The Department of Psychology offers a year-long senior honors essay intended to immerse the student in the research project from start to finish. The program has been in existence for a number of years.
“The goal is for [students] to get the complete experience in doing research that helps them to understand both the lofty and the mundane aspects of research,” said Tom Merluzzi, associate professor of psychology and supervisor of the honors program.
About seven to 10 students participate in the invitation-only honors program each year. Students meet as a group to discuss readings in methodology, interact as colleagues and review each other’s work. Participants receive mentoring and constructive criticism during several presentations throughout the year that help them refine both their thesis content and their communication skills. The final product is a journal-length manuscript that is presented at a formal colloquium in April.

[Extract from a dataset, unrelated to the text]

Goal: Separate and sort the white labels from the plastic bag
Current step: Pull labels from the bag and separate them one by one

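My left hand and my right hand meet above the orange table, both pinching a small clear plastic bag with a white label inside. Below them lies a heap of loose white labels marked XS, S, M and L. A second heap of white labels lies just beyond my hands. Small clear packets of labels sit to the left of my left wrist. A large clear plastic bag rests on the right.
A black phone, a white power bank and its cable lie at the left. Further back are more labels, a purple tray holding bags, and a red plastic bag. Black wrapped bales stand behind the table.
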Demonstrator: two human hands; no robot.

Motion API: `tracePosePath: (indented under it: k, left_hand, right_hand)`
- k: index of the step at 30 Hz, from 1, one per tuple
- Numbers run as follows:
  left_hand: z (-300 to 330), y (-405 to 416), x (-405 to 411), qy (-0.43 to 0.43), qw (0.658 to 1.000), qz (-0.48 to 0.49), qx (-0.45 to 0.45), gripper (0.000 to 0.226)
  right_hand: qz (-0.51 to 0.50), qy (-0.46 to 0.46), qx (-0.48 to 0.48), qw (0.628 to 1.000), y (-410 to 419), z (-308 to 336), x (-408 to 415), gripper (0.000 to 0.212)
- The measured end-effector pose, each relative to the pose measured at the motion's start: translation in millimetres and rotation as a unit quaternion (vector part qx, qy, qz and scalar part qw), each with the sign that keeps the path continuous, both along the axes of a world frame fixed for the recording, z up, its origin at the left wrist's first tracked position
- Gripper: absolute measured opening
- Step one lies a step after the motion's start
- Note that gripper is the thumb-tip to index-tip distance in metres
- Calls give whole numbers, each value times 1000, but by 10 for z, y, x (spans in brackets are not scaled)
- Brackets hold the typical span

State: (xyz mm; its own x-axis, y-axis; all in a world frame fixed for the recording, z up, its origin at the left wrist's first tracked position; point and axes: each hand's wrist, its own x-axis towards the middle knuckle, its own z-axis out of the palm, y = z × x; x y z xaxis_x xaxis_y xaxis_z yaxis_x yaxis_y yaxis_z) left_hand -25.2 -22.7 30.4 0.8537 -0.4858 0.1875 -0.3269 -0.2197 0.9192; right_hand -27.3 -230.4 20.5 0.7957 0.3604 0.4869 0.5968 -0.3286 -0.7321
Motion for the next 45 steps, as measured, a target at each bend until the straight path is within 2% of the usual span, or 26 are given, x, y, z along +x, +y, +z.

“Engagement in research from beginning to end is a very important learning process,” Merluzzi said.
The Department of Economics also offers a year-long senior honors thesis.
Students from a wide variety of disciplines within the College of Arts and Letters say their experiences with the honors program have been both the most challenging and the most enjoyable academic pursuit so far.
“It’s a great way to get started in doing research because you are given a lot of freedom to pursue a project that interests you but at the same time are given enough structured class time to help you through the process,” said Lisa Brintnall, a 2003 graduate and participant in the Psychology honors program who is attending Mayo Medical School.
Dan Munsch, a senior history major, said the rigors of the history honors program will help him adequately prepare for other challenges such as Law School and a career.
History honors program participant Jake Baska said the program has required him to become more personally motivated in his studies.
“The concept of being the one in charge of research, creating [your] own deadlines … has forced me to take a level of personal responsibility that’s hard to force upon yourself in a traditional class setting. You find out a lot about who you are as a student when you’re the main person you need to answer to,” he said.